Dass Erfolg verschiedene Wahrnehmungen hat, musste Auspitz heuer bei der Ausstrahlung der "Vorstadtweiber" zu Kenntnis nehmen. Die vierte Staffel hatte weniger absolute Zuseher als davor, was medial in Zeitungen intensiv getrommelt wurde. "Da spielte einiges hinein, nicht zuletzt auch Medien-Politisches. Das ändert aber nichts daran, dass sie mit gut 25 Prozent wohl das erfolgreichste fiktionale Produkt des Jahres auf ORF1 waren", meint Auspitz im Rückblick.
In der bereits abgedrehten Staffel 5 gibt es 2020 einen Abstecher in die Modewelt. Und dann? "Die Zukunft der ,Vorstadtweiber`muss man sehr, sehr sorgfältig behandeln. Sie sind schon von der Konzeption her kein ewiglaufendes Format, das sich wie eine Krimi-Serie von Fall zu Fall hantelt", sagt Auspitz. "Man muss schauen, wie und ob man auf die Geschichte noch eins draufsetzen kann." Mut hätte man diesbezüglich ja in der Vergangenheit bewiesen, erinnert Auspitz an Aufreger wie den schwulen Minister Schnitzler in der ersten Staffel. "Heute kümmert das angesichts der innenpolitischen Realitäten keinen mehr.“ Die Drehbücher für Staffel 6 werden aber jedenfalls schon entwickelt.
Sehr "Schnell"
"Da geht noch was", sagt Auspitz jedenfalls zu einer anderen, langlaufenden MR-Serie: "Schnell ermittelt". "Das ist ein fast schon lebenslang berufsbegleitendes Kind des ORF und von uns." Die sechste Staffel war mit dem Coming-of-age, dass der Sohn von Angelika Schnell ein Mörder ist, eher düster, hat einige Zuseher deshalb auch sehr bewegt. Fünf Folgen der neuen Staffel sind abgedreht. Und "die Leichtigkeit der ersten Staffeln kehrt zurück. Es ist uns vielleicht sogar gelungen, aus der Serie heraus eine neue Serie zu schaffen", meint Auspitz.

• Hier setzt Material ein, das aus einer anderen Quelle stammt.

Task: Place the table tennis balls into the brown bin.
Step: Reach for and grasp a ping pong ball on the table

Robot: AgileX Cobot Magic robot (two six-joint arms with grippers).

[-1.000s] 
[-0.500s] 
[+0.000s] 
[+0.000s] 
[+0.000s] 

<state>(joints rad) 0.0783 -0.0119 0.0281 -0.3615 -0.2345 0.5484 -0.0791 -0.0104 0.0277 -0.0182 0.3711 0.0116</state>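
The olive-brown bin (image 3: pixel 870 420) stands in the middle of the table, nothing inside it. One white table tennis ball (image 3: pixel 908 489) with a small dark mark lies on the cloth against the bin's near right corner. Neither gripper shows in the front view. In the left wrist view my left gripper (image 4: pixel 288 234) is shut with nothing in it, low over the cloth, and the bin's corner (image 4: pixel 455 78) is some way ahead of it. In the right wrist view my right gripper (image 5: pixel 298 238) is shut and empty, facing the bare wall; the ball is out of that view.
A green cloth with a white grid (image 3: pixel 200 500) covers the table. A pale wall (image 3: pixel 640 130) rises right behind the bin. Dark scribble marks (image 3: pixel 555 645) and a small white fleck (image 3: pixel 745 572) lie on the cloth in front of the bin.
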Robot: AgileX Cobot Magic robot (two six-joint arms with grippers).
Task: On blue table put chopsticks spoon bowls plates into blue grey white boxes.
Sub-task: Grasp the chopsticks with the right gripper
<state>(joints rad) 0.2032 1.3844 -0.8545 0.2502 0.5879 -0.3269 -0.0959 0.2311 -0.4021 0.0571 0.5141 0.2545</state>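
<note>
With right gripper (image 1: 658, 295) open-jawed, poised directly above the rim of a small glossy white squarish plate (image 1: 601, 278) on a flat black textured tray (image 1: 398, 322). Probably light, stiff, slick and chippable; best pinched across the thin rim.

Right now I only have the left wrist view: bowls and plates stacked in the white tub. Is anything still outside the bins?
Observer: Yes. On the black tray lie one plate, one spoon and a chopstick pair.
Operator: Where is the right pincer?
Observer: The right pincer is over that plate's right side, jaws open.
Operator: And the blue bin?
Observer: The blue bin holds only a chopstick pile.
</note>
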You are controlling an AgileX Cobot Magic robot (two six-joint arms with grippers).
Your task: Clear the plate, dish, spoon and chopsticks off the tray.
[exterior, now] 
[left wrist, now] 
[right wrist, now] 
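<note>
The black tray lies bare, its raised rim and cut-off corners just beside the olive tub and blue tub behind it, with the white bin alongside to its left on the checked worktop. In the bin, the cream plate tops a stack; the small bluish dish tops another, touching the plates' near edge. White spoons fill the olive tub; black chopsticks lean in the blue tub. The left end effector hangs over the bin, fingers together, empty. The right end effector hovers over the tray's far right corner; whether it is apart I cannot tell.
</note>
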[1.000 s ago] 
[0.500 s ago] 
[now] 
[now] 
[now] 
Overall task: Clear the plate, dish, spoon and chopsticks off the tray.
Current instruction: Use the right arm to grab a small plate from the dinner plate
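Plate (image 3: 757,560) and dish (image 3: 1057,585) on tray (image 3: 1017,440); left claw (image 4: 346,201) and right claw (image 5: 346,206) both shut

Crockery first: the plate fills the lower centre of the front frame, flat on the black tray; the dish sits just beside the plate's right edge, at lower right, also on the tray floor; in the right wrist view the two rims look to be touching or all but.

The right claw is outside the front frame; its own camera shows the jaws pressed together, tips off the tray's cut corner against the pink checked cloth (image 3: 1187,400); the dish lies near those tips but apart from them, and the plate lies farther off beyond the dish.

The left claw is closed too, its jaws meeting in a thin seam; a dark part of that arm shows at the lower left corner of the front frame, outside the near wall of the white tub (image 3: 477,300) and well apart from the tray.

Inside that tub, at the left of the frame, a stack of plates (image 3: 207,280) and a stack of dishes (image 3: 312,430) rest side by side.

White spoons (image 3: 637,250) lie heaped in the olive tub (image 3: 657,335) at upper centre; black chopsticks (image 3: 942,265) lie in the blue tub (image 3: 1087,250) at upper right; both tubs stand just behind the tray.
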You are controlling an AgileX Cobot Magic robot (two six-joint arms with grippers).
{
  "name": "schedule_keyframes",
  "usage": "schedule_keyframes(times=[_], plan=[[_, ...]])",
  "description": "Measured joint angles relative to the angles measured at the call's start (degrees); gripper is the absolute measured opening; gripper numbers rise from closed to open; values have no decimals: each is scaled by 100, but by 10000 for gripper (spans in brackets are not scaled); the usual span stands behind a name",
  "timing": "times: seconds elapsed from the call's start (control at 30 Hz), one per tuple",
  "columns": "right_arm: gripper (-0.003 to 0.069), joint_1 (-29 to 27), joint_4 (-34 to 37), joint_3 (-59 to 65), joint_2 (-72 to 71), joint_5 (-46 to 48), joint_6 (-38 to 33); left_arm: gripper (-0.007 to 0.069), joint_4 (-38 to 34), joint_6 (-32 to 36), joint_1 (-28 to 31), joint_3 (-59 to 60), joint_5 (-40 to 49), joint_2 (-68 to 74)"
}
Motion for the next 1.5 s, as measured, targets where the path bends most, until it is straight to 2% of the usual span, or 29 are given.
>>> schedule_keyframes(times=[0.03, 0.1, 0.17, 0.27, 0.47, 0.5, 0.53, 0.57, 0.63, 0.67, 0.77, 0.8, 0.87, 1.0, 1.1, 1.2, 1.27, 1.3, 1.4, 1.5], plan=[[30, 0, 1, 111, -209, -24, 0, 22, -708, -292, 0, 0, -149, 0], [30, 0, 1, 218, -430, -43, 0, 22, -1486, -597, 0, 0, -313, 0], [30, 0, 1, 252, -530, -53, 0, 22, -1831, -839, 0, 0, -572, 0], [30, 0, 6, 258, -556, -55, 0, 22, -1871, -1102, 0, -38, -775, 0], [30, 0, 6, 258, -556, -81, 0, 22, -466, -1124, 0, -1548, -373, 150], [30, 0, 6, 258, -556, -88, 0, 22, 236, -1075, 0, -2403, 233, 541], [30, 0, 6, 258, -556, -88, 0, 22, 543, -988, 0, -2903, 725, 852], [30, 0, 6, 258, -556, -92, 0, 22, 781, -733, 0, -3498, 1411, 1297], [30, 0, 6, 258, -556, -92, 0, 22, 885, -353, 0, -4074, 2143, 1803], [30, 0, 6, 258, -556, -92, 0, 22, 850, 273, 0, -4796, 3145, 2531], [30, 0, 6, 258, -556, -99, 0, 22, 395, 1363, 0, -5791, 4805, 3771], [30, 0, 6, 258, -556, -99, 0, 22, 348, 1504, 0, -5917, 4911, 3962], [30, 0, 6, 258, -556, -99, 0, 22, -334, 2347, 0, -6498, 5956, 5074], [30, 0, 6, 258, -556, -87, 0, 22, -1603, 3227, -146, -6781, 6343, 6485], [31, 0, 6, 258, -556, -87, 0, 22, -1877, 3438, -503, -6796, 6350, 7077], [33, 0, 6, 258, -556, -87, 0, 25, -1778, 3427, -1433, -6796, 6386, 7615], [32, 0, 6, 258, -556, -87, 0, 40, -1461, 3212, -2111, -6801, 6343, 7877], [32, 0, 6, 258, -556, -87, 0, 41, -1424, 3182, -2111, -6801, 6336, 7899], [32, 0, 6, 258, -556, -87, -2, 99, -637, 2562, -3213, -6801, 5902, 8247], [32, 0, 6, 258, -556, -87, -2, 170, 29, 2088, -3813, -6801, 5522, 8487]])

Das ist auch ein Stichwort für zwei Projekte - eines für Deutschland "?" sowie "Das Netz/The Net". Die schon länger in Entwicklung stehende Serie, hinter der Red Bull und die nunmehrige MR Mutter Beta Film stehen, leuchtet über unterschiedliche lokale Zugänge die Welt des Fußballs ausleuchtet. "Für Österreich liegen zwei ausgezeichnete Folgen des mehrfach preisgekrönten Drehbuch-Autors Martin Ambrosch vor. Zudem freut es mich, dass ServusTV als Lead-Sender dabei ist". In Deutschland, wo die ARD Degeto an Bord des Projekts gegangen ist, entstehend derzeit die Bücher im Writersroom und auch in Frankreich "ist man schon sehr weit. Ich denke also, dass wir das trotz der Komplexität hinbekommen werden."
Höhere Förderung
Jedenfalls von außen betrachtet, kann die MR Film relativ entspannt in die nähere Zukunft blicken. Das tun nicht alle in der heimischen Produktionslandschaft angesichts der Unwägbarkeiten beim ORF bzw. der Entwicklung von ORF1. "Ich halte es für wichtig, dass wir Produzenten immer wieder den Öffentlich-Rechtlichen an seine Verantwortung erinnern - die er auch wahrnimmt, wie jüngst die ORF Führung in einem Gespräch mit uns versichert hat. Man steht weiter zum Vergabevolumen." Wichtig wäre nun Sicht der TV-Produzenten, dass eine nächste Regierung, wie von den Vorgängern schon weit gedacht, die höhere Dotierung des RTR Fonds rasch vorantreibt. "Durch die vielen Kreativen im Land und durch das Engagement von ORF und auch den Privaten ServusTV und Puls4 könnte noch deutlich mehr aus Österreich heraus produziert werden. Und der Effekt der Förderungen ist ja ein Vielfaches und zahlt am Ende wieder in die Steuerkasse ein", erklärt Auspitz.